**About this exercise**. Reproduce the entries shown below only from the line with "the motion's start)" down to the line with "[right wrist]", keeping both end lines and copying each one exactly.

**Data shown**.
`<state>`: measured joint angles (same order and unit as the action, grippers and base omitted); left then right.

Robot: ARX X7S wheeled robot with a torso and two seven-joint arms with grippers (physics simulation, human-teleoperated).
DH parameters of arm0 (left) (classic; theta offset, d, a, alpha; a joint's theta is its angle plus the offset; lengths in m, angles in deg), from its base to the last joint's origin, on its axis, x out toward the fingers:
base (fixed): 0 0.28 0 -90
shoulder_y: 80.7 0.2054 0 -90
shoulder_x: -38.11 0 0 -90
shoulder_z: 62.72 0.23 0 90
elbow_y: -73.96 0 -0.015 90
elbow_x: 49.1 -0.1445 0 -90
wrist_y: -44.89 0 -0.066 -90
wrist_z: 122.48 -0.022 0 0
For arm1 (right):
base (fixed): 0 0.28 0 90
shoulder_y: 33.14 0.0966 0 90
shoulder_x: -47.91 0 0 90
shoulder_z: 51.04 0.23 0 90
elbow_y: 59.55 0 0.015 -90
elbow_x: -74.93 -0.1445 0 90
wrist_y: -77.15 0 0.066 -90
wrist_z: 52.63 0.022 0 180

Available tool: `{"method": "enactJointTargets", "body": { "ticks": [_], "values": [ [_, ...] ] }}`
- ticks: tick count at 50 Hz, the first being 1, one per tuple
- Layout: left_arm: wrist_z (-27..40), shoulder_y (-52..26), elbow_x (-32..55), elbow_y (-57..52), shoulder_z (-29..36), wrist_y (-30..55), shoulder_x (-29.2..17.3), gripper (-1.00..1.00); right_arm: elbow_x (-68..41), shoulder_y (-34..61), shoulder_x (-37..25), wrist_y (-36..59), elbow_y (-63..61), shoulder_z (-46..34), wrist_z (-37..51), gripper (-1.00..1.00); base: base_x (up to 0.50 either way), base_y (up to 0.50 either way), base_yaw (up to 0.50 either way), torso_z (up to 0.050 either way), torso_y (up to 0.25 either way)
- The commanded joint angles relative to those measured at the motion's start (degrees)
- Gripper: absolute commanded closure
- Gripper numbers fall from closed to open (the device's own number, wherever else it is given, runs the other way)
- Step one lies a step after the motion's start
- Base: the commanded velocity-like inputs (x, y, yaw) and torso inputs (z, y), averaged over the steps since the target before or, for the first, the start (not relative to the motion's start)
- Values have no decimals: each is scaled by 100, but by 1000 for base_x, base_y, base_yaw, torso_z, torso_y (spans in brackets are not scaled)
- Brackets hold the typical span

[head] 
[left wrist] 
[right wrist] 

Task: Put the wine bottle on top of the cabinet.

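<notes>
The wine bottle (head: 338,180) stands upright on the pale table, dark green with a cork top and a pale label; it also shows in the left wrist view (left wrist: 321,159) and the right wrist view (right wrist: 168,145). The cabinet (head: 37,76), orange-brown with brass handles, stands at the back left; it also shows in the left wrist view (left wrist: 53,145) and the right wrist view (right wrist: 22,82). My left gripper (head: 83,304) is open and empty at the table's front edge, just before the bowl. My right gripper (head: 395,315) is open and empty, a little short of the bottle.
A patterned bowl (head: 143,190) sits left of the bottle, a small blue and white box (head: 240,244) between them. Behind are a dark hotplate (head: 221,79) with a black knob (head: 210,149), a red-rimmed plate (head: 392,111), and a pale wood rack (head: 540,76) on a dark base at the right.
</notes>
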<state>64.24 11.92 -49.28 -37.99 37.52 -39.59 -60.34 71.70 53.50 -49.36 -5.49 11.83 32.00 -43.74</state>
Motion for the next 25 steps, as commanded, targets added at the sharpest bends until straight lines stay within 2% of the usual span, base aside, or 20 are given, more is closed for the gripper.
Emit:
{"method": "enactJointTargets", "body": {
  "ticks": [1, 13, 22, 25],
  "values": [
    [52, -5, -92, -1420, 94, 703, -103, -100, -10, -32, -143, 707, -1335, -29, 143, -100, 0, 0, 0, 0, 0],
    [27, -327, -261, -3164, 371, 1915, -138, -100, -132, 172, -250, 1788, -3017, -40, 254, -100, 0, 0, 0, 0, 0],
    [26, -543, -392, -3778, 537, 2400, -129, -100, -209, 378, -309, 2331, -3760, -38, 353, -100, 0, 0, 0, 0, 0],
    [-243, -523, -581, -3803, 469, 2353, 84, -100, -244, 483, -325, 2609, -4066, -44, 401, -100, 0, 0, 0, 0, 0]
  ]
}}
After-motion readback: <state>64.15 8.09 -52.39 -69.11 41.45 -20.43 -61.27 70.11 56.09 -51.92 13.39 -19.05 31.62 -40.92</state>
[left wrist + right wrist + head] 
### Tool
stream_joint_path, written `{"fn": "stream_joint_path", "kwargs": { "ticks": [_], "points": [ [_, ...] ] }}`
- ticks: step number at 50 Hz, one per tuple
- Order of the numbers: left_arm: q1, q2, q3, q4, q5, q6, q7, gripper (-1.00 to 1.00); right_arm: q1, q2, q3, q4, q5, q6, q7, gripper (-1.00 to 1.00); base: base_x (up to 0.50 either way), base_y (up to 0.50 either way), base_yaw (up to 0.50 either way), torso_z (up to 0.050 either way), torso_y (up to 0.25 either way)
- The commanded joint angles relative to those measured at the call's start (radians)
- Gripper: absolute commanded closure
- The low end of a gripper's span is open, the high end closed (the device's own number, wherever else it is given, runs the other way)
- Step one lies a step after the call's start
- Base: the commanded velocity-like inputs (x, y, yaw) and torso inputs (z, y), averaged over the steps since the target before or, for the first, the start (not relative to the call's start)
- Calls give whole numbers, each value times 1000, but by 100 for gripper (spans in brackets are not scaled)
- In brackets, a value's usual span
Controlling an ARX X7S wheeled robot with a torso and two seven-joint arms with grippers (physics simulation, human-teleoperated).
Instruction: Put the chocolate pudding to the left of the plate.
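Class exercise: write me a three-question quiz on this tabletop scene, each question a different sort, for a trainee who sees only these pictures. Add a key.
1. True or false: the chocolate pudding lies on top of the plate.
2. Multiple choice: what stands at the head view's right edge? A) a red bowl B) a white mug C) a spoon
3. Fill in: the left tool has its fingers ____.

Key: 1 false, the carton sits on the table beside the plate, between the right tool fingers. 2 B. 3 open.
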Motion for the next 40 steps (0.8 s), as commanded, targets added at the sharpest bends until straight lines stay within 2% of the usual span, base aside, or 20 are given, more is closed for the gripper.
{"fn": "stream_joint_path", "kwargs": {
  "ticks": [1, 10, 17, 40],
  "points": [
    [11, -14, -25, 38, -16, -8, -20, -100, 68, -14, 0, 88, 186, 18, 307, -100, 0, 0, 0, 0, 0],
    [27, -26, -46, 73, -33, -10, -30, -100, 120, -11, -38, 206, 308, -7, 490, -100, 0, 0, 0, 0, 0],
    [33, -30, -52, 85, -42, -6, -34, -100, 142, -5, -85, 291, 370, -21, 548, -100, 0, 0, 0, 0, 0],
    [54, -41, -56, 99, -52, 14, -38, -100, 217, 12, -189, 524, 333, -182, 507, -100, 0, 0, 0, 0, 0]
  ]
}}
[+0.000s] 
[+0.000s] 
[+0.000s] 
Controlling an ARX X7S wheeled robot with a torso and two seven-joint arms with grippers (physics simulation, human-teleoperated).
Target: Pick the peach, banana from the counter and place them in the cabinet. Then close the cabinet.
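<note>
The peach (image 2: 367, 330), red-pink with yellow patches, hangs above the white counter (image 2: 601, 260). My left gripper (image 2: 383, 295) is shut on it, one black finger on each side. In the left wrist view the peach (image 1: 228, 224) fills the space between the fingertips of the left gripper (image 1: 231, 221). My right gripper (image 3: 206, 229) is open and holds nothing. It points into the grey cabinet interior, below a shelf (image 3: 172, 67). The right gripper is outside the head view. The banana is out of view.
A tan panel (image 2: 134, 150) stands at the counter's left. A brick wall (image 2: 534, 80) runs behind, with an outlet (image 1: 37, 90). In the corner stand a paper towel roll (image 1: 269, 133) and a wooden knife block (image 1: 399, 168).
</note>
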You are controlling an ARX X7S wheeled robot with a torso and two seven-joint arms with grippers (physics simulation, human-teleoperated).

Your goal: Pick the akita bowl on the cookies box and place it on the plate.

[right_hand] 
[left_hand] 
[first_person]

**Answer for the task**.
- Base: the commanded velocity-like inputs (x, y, yaw) and torso inputs (z, y), averaged over the steps since the target before or, for the first, the start (not relative to the motion's start)
- Values have no decimals: each is scaled by 100, but by 1000 for base_x, base_y, base_yaw, torso_z, torso_y (spans in brackets are not scaled)
- Brackets hold the typical span

[head] 
[left wrist] 
[right wrist] 

The exercise requires nothing else.